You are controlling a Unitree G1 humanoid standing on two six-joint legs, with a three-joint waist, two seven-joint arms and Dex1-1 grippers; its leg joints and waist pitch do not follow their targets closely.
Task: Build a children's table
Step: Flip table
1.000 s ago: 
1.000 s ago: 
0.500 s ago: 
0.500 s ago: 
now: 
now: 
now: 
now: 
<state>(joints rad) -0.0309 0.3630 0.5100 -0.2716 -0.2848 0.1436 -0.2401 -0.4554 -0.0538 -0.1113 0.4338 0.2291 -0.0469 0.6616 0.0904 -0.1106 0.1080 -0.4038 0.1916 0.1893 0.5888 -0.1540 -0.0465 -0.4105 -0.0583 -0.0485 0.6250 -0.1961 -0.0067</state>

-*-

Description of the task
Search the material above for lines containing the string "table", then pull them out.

Result for this exercise
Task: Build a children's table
Step: Flip table

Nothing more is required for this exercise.